I went to law school where I was one of 32 women and one of 8 students of color, out of 280 students in my class. I worked at the USDOJ where I was the only Latina in the Antitrust Division. Little by little I was finding who I am.  The self-discovery and the discovery of American culture – my Soy Yo process – fueled my flames of justice-seeking: understanding that I am a multi-faceted individual, that all disciplines matter in making this world a better place, and that only interdisciplinarity can solve the intricate concerns that we face as humans.

That we are all complex, what I call multidimensional, beings. Mami diplomats do diapers. We all have a culture, a sex, a gender, a language, an ethnicity, a sexuality, a level of education, a fluid socio-economic status. All these markers frame the discovery of who we are –quien Soy Yo.

That takes me to a double bubble at the end of that piece of paper on my desk – which remains a work in progress.

It was the learning about grief and loss and beautiful recovery. Before marriage equality I lost my partner of over 20 years to a short but incredibly cruel battle with cancer. The funeral home was not going to let me make arrangements because in their eyes we were strangers. So I used my tools. I had a power of attorney, which of course died when she died. But the funeral home did not know this. So I showed them the power of attorney: I made the arrangements. An unconventional challenge to the status quo.

Soy Yo.

I thought there would be no more chapters in my book of life, that I’d live my status quo.

But I was wrong. I met my now wife, Vivian – someone with a similar experience and we became quick friends.

And now, with marriage equality, we are happily married with three great kids – Nikolai 15, and 8-year-old twins Nadal and Natalia.  Tengo muchos So Yo.

Law, particularly Constitutional law and international human rights are my tools to raise awareness about the deep privations many experience at home as well as around the world.

Your knowledge in your respective disciplines -- engineering, anthropology, biology, chemistry, economics, physics, journalism, religion, languages, history, and so on -- are your tools.

They allow your Soy Yo.

We live in a world in which we need all the tools available. At my Cornell and NYU graduations, the university presidents talked about the national problems at the time – and the role of graduates in solving them. I listened, I have lived for public service ever since.

Now you are graduating. There are many status quos that need dismantling. 

There are structural biases inherent in scientific methods; research paradigms; medical, social, educational, political, cultural, legal, economic models.

This is a Soy Yo moment for you. Crossing this threshold, it is your privilege to deploy the tools you have mastered to dismantle the infirmities in your fields and to be the catalyst for change.

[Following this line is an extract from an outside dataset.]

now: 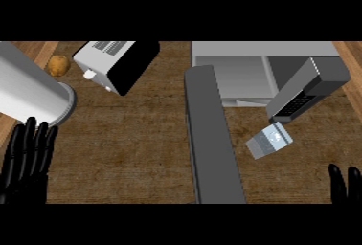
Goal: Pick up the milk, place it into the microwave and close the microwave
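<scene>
The pick-up has not begun — the milk lies on the table just near of the open microwave. Both hands are open and empty; the right hand is nearer and must reach over and grasp it.

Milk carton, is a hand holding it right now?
No, the milk carton lies alone on the counter, with the right hand apart at the lower edge.

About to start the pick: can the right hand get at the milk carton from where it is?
Probably yes: the right hand rests open at the lower right edge, with bare counter between it and the milk carton.
</scene>
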You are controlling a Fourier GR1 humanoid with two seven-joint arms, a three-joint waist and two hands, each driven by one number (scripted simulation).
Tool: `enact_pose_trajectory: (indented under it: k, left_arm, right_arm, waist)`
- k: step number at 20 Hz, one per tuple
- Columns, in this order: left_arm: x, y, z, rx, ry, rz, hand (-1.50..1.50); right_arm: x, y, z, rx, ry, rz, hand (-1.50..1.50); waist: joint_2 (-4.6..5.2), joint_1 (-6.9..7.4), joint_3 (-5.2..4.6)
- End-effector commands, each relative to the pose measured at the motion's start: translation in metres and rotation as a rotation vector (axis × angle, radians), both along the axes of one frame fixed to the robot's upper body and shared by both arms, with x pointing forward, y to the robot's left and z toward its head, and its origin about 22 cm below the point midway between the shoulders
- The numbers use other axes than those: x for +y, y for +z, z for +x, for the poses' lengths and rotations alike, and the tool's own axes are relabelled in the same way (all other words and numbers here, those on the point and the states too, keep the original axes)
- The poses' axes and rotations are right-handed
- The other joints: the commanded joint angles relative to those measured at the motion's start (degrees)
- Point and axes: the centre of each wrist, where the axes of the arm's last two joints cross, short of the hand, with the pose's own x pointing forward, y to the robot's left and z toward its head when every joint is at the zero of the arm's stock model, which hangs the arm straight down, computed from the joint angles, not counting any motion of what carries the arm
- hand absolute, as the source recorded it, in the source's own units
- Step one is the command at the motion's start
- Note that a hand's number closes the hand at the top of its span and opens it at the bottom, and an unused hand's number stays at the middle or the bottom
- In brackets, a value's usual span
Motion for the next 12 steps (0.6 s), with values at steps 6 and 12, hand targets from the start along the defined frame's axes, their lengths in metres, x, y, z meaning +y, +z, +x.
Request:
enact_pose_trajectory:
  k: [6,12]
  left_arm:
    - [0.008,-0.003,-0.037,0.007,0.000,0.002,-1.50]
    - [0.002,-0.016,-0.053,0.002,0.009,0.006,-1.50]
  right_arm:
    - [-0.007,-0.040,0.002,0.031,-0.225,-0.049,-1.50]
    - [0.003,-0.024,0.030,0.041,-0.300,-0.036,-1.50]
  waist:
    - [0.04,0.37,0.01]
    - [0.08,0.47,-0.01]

 We have a world that needs much love – there are global migration crises, caused by desperate conditions of privation; there are kids in cages; there are melting ice caps; there are disappearing species; there is racial, ethnic, and gender injustice; there are mysteries of the universe like the nature of dark matter; there are the hungry and the poor; there are the marginable – my made up word for the vulnerable and marginalized.

These and more are the challenges you are called to resolve.

So, doctors, with the tools you have carefully crafted and refined at this spectacular institution, what are you going to do? Who are you going to be? What will you answer when you ask yourself: ?Quien Soy Yo? Are you going to support the status quo or change the status quo? How will you, as we say at UF, Go Greater?

Really, is it even a choice? You have toiled hard, you have toiled long. In the process I hope you also have partied hard and loved long. And now, as you walk through that magical threshold, remember Soy Yo!

Many, many congratulations. Felicidades!